Allons, roi Hiram ; allons, prince Doolittle, faites comme moi, buvez, buvez, vous dis-je. C’est aujourd’hui la veille de Noël, et elle n’arrive qu’une fois l’an.

– Eh ! eh ! eh ! monsieur Jones est d’une humeur tout à fait musicale ce soir ! dit Hiram, dont la langue était aussi un peu épaisse. Eh bien ! monsieur Jones, je crois qu’après tout, nous ferons de notre monument une église.

– Une église ! Doolittle, s’écria Richard. Nous en ferons une cathédrale, et nous aurons un évêque, des chanoines, des prêtres, des diacres, des enfants de chœur, des sacristains, des marguilliers, un organiste et un souffleur. Par le lord Henry, comme dit Benjamin, nous planterons un clocher à l’autre bout, et nous en ferons deux églises. Qu’en dites-vous, cousin ’Duke ? paierez-vous cette dépense ? Oui, oui, vous la paierez.

– Tu fais tant de bruit, Dick, dit le juge à Richard, qu’il m’est impossible d’entendre ce que me dit le docteur. Ne me disiez-vous pas, docteur Todd, qu’il était à craindre que la blessure ne s’envenimât, attendu la rigueur du froid ?

– Je vous disais, au contraire, juge, répondit le docteur, que quelque rigoureux que fût le froid, on ne pouvait craindre de voir s’envenimer une blessure que j’ai pansée avec le plus grand soin, et dont j’ai extrait la balle que j’ai encore dans ma poche. Comme il paraît que vous avez dessein de prendre ce jeune homme chez vous, monsieur Temple, je suppose qu’il vaudra mieux que je ne fasse qu’un seul mémoire pour l’opération et les soins subséquents ?

– Oui, je pense qu’un seul mémoire suffira, répliqua Marmaduke avec un de ces sourires équivoques qui lui étaient familiers, et qu’on n’aurait pu dire s’il fallait l’attribuer à l’ironie ou à la bonne humeur.

Cependant Hollister, aidé de quelques unes de ses pratiques, avait emporté le vieil Indien dans sa grange ; il l’y étendit sur la paille, et John Mohican dormit paisiblement jusqu’au lendemain.

Pendant ce temps, le major vidait autant de pots de toddy qu’il fumait de pipes de tabac, et commençait à devenir aussi d’une gaieté bruyante. La nuit était fort avancée, ou plutôt elle avait fait place au matin, quand il montra quelque intention de retourner à ce que les villageois appelaient la grande maison. La salle était alors presque vide ; mais Marmaduke connaissait trop bien les goûts et les habitudes de son vieil ami pour faire plus tôt la proposition de se retirer. Il profita, pour se lever, de la première occasion que lui en offrit le vétéran allemand, et il partit avec lui et Richard Jones. Mistress Hollister les accompagna jusqu’à la porte, en leur recommandant de marcher avec précaution.

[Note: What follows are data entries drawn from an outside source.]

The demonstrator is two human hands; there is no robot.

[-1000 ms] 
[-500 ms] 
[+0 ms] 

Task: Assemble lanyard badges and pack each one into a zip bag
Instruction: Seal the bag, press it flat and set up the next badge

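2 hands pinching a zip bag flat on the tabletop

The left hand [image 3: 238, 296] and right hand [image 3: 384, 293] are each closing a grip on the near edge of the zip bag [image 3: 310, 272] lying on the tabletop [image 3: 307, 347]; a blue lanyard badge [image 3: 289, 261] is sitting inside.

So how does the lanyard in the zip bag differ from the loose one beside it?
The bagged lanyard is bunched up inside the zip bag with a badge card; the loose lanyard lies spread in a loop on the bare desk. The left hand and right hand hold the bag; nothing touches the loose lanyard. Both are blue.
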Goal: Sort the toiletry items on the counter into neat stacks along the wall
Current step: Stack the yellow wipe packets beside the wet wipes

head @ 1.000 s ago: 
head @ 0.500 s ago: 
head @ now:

– Prenez le bras de M. Jones, major ; il est le plus jeune, et c’est à lui à vous soutenir. C’est un plaisir de vous voir tous au Hardi Dragon, et, à coup sûr, il n’y a pas de mal à passer gaiement la veille de Noël ; qui sait ce qui peut arriver avant que nous en voyions une autre ? Bonsoir, juge ; je vous souhaite à tous trois d’heureuses fêtes de Noël.

Ils prirent le milieu de la rue, où la neige était bien battue, Marmaduke marchant à l’avant-garde d’un pas assez ferme, et ses deux satellites le suivirent d’abord assez passablement. Mais quand ils quittèrent la rue pour entrer dans les domaines du juge, n’ayant plus de chemin tracé pour les guider, il leur devint impossible de suivre une ligne droite ; ils divergèrent considérablement, et quand M. Temple arriva à sa porte, il s’aperçut qu’il était seul. Il retourna sur ses pas, et, suivant les traces de ses deux amis, il les trouva enterrés jusqu’au cou dans la neige, où ils étaient tombés. Ayant réussi, non sans quelque peine, à les remettre sur leurs jambes, il se plaça au milieu d’eux, leur prit un bras à chacun, et, comme l’aurait dit Benjamin, réussit à les faire entrer au port sans nouveau naufrage, Richard chantant d’un air de triomphe :

Il faut du soir au matin

Chanter, rire et boire ;

Nargue les soucis !

Les soucis donnent des cheveux gris.